Я опять задремал и не слышал, как собрались наши. Говорили, должно быть, о делах тайного общества. Проснулся оттого, что музыка умолкла и мертвые кости из мешка посыпались: Грибоедов смеялся.
– Ну полно, господа, вздор молоть!
– Почему вздор?
– Сто человек прапорщиков хотят в России сделать революцию!
– Не сто человек, а весь народ…
– Ну, народ лучше оставьте.
Я вошел в комнату. Грибоедов сжал свои тонкие губы, посмотрел из-под очков и прибавил уже без смеха, с неизъяснимой горечью:
– Народу до нас дела нет. Он разрознен с нами навеки. Господа и крестьяне в России – двух разных племен. И каким черным волшебством это сделалось, что мы чужие между своими? Изверги, шуты гороховые, хуже, чем немцы. Петрушкины дети…
– Какой Петрушка?
– Да он же, любимчик ваш, Петр Великий, чтоб ему…

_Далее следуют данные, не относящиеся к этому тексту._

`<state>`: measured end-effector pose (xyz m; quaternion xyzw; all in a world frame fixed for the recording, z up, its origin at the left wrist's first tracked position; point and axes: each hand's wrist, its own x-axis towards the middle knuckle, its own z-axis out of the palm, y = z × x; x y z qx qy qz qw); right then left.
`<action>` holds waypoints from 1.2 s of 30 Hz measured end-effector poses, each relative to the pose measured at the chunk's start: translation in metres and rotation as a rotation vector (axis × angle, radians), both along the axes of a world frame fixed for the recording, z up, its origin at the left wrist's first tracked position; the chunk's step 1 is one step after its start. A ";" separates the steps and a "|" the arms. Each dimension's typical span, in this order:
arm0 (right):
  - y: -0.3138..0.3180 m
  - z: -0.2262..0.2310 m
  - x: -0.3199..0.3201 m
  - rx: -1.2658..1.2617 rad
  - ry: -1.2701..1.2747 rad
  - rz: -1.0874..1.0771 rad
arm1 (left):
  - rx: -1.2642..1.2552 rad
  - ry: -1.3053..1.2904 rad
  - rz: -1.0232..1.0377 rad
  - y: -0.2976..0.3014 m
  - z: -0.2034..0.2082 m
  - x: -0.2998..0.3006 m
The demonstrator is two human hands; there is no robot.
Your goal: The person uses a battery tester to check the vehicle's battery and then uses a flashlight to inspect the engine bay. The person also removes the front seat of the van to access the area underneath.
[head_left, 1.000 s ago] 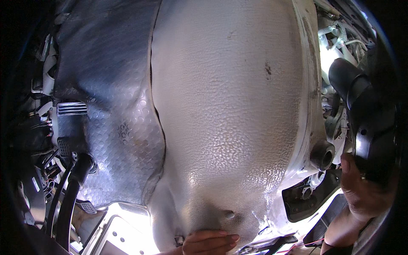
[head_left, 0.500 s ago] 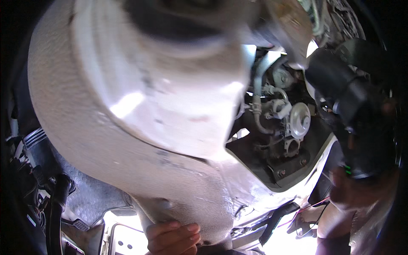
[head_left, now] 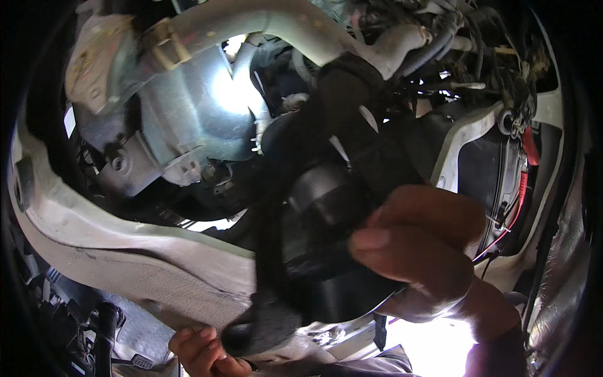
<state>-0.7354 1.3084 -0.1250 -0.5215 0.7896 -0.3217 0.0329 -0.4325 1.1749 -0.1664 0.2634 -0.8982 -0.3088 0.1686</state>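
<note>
My right hand (head_left: 427,251) is closed around a bulky black object (head_left: 326,220) in the middle of the view. Its body is rounded and glossy, with band-like arms reaching up and down; its exact kind does not show. At the lower left, the fingers of my left hand (head_left: 204,352) curl at the lower edge of a beige trim panel (head_left: 188,289). The rounded lower end of the black object is close beside that hand, and I cannot tell whether they touch. Beyond the object lies an open vehicle compartment with a pale rim (head_left: 157,235).
A thick grey pipe (head_left: 251,19) crosses the top, above a brightly lit grey housing (head_left: 188,113). Wiring (head_left: 452,44) crowds the upper right. A red cable (head_left: 522,195) runs down the right side. Near the lower left are a pedal (head_left: 141,361) and a black rod (head_left: 103,339).
The black object and my right hand have come from the right edge into the middle. My view has shifted, showing more of the compartment. The left hand appears farther left.
</note>
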 end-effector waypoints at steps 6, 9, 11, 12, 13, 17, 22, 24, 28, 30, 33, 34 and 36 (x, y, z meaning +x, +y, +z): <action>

Выругался, засмеялся опять и забренчал одним пальцем по клавишам рылеевскую песенку:
– Ну право же, господа, поедемте-ка лучше в Шустер-клуб. Сколько там портеру и как дешево! Зададим тринкену, и к черту политику!
Идучи домой с Иваном Ивановичем Пущиным, напомнил я ему, как намедни Грибоедов звал нас в церковь: «В храмах Божьих, – говорит, – собираются русские люди, думают и молятся по-русски. Мы – русские только в церкви».
Пущин задумался.
– Что ж, – говорит, – а ведь это, пожалуй, и правда?
– Какая правда? Вы-то сами, – говорю, – в церковь ходите?
– Хожу.
– И за царя молитесь?
– Нет; да ведь это не главное.
– Как же не главное, когда царь – глава церкви?
– Не царь, а Христос.
– У кого Христос, а у нас царь.
– Почему у нас?
– А потому, что государи российские суть главою церкви.
– Вы это откуда?
Я сказал откуда. Удивился он.
– Чудно. Как же этого никто не знает?
– Да, – говорю, – самодержавие свергаем, а на чем оно стоит, не знаем.
Помолчали.
– Так-то, – говорю, – Иван Иванович. Уж лучше в Шустер-клуб, чем в церковь. А то ведь – кощунство: что для народа – святыня, то для нас – трын-трава, по рылеевской песенке…
– Или сухая курица, – усмехнулся Пущин.
– Как это, – говорю, – сухая курица?
– А в Москве, – объясняет, – такой человек был: нарочно ездил в Киев, чтобы отведать мощи, и на вопрос, какого они вкуса, отвечал: «Точно сухая курица, – ни сока, ни вкуса»…
Я не понял было, а потом рассмеялся так, что задохся, а Пущин посмотрел на меня с удивлением.
– Вот именно, святые мощи, как сухую курицу жуем!
Июля 11. Булгарин и Греч – издатели подлейших «Литературных Листков». Об этой парочке в «Сумасшедшем доме» Воейкова:
Собаки – оба, Греч и Булгарин: гадят при всех и глядят на всех невинными глазами.
– Правда, что Греч служит в тайной полиции? – спросил намедни Рылеев.
– Вздор! Он предлагал себя, да его не взяли, – ответил Булгарин.
А подвыпив, начал обнимать и целовать Греча.
– Гречик мой, Гречишечка моя, я ведь понимаю, что ты, как верноподданный, обязан доносить обо всем; но мне, старому другу, признайся, чтобы я мог принять свои меры…
– Когда будет революция, мы тебе, Булгарин, на твоих «Литературных Листках» отрубим голову! – пугает его Рылеев.
– Помилуйте, господа, за что же? Ведь я либерал, не хуже вас. Отец мой – республиканец, по прозванию Шальной, сослан в Сибирь за Польское восстание, а я Фаддеем назван в честь Костюшки…
– И все ты врешь, Фаддей!
– Клянусь же сединами матери!
– А вчера говорил, что мать твоя умерла?
– Ну, все равно, тенью матери!
Грибоедов называет Булгарина своим Калибаном и ласкает его с нежностью.